Why we’re here

In the gospel reading today, Jesus tells a parable in which a rich person leaves and gives three of his servants some of his money to take care of while he’s gone.  Two of them put this money to use and make more money for him, but the other one buries it for safe keeping.  When the master gets back, he’s happy that the first two servants have done something productive with what they were given.  He’s quite unhappy (wailing and grinding of teeth unhappy) with the third one who didn’t make anything of what he was given.

As Laura and I were talking about it at dinner, we were saying how this sums up a lot of our reasons for coming down here, and we wanted to share that with you, our loyal blog reader.

We’ve been given a lot.  We both came from families that were well off.  We were able to get a good education (again, thanks families!).  I had a nice, well paying job for several years, and Laura was able to get her masters and teach a bit.  At this point in our life (about two years ago) we stopped and looked at where we were.  We could have decided that we wanted to focus on our careers or start our own family. Instead, we decided to take what we’d been given and put some of that time, talent, and treasure towards loving others, people we’d never even met.

There are lots of ways we could have done this without heading to Bolivia.  Learning the language was important to us, as was serving some who had the kind of hard life that only a developing country can give.  However, that’s just the extra stuff.  We’re glad we’ve been given (and taken) the opportunity to take what we’ve been given and use it for loving others instead of just keeping it for ourselves.  And what we have received in return, the grace of getting to know all these wonderful children and people that otherwise we never would have known, has already been overwhelming.

Eggcelent Surprise

Saturday evening on my way back to the house from youth group activities, Madre Inez says to me, “Take as many of the eggs as you want and then you can send the rest here.”  And I looked at her perplexed, “what eggs?”  Then I got back to our house and saw three huge trays of eggs on our counter.  Apparently that afternoon a Señora from our neighborhood showed up at the convent with a huge quantity of eggs for the Sisters and said specifically that three trays were for “that nice white couple I always see walking to mass.”  We knew that people were getting used to seeing us around the neighborhood but never expected something as nice as that!  We were very honored to be thought of, so wherever you are Señora, thank you for thinking of us!  German pancakes it is this week!
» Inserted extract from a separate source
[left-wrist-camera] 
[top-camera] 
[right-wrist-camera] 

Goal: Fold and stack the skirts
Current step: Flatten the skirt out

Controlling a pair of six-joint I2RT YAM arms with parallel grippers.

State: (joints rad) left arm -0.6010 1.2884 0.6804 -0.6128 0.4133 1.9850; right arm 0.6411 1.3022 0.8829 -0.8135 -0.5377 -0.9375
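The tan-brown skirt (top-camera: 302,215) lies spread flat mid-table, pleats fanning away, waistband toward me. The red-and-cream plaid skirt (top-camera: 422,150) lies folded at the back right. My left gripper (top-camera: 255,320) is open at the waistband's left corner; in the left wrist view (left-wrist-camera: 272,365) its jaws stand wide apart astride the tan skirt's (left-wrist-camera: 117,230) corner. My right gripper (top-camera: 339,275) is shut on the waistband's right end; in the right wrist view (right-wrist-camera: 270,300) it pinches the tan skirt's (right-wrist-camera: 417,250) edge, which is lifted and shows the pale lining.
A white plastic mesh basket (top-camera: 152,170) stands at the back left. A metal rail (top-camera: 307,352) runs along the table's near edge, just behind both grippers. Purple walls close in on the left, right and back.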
A note about eggs in Bolivia: in the market they are always sold in trays of 30 like this which are stacked very high and never refrigerated.  You say how many trays you want, they wrap a string around the trays and you carry them home. If you want less than a full tray, they put the eggs in a plastic bag for you.  Eggs are then put in a pantry of sorts, equally not refrigerated, until used.  There’s no way to know how old the eggs are when you buy them (although they seem fresh since they still have poop and feathers stuck to them).  We immediately refrigerate ours and wash them with antibacterial soap*, but still only keep them for a week or two.   I have also experienced my first ‘bad’ egg here.  It looked normal on the outside but I did notice an odor before I cracked it.  It was completely brown, green, rotten inside, so gross.  Oh well, gotta learn somehow.

* learned just water, no soap is best, thanks for the feedback Grandma and Terri Berg.